Son prédécesseur, l’amiral Bernard Rogel, missilier de formation, était tout aussi sceptique. « Je n’ai pas d’éléments précis sur les missiles antinavire chinois. J’en entends parler mais il me paraît difficile […] d’atteindre un bâtiment en mouvement avec un missile balistique. Mais pourquoi pas? Les Chinois ont montré qu’ils étaient capables d’aveugler des satellites avec des lasers. Cependant, je me méfie », avait-il eu l’occasion de dire.

Pour rappel, la Chine a développé au moins deux missiles balistiques présentés comme étant « anti-navires » : le DF-21D, d’une portée de 1800 km, et le DF-26B, capable de parcourir 4000 km. Et on y peut même y ajouter le missile aérobalistique – et hypersonique – « CH-AS-X-13 » qui, basé sur le DF-21D, est emporté par les bombardiers H-6K.

Jusqu’à présent, aucune image montrant un tel missile atteindre un navire en mouvement n’a été produite par l’ Armée populaire de libération [APL]. Et on ignore leurs réelles capacités… En tout cas, ces engins servent à faire passer des messages. Ainsi, en août 2020, un DF-21D et un DF-26B ont été tirés lors de manoeuvre en mer de Chine méridionale, en direction de position où, quelques semaines plus tôt, deux groupes aéronavals américains avaient manoeuvré. Et, plus récemment, des bombardiers H-6K auraient apparemment simulé l’attaque du porte-avions USS Theodore Roosevelt, qui naviguait alors au sud de Taïwan.

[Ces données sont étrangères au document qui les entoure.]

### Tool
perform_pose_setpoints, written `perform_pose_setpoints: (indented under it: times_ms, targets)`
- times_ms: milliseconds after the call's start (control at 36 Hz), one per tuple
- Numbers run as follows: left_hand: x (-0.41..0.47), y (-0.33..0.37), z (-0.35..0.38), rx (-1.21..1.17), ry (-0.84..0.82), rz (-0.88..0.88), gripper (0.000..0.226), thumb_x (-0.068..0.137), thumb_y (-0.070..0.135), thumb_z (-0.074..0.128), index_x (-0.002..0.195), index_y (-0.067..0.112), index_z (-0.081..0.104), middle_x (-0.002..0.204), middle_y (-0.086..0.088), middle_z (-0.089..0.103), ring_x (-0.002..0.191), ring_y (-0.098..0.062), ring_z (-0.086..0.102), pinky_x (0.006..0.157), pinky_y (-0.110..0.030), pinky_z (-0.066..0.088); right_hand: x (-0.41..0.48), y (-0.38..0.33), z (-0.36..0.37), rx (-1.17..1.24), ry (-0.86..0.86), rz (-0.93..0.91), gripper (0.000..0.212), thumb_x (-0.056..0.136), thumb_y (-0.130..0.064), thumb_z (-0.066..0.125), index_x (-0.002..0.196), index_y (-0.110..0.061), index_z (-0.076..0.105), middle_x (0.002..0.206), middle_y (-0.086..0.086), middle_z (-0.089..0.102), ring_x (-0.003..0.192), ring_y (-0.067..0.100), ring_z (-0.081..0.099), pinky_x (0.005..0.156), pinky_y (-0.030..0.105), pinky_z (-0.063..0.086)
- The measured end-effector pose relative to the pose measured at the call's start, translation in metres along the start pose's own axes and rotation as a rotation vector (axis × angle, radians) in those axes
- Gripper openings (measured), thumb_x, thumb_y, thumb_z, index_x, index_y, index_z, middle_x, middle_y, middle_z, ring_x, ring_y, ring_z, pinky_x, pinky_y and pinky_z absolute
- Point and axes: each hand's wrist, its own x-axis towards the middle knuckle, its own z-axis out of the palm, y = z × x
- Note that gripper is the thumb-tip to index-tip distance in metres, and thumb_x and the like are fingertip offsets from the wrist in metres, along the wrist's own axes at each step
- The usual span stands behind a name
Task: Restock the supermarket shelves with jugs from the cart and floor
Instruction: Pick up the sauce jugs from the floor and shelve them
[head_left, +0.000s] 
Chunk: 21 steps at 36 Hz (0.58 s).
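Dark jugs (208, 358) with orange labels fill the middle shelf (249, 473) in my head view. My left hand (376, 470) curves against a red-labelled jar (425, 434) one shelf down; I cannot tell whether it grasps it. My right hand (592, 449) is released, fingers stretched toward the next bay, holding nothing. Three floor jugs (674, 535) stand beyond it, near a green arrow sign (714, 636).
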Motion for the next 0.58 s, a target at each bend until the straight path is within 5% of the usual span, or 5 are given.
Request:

Quoi qu’il en soit, il apparaît que les forces chinoises s’exercent effectivement à attaquer des navires américains. C’est en effet ce que suggèrent des photographies satellites qui, diffusées par la société Maxar Technologies, ont été prises au-dessus du désert de Taklamakan, situé dans la région du Xinjiang [ouest de la Chine]. Ces clichés montrent la réplique à l’échelle d’un porte-avions américain [l’USS Gerald Ford, visiblement] ainsi que celles de deux « destroyers » appartenant à la classe Arleigh Burke.

Selon Reuters, qui a publié ces photographies, des rails de 6 mètres de large sur lesquels une cible de la taille d’un navire ont été repérés. Ce dispositif, à l’évidence, sert à simuler un bateau en mouvement.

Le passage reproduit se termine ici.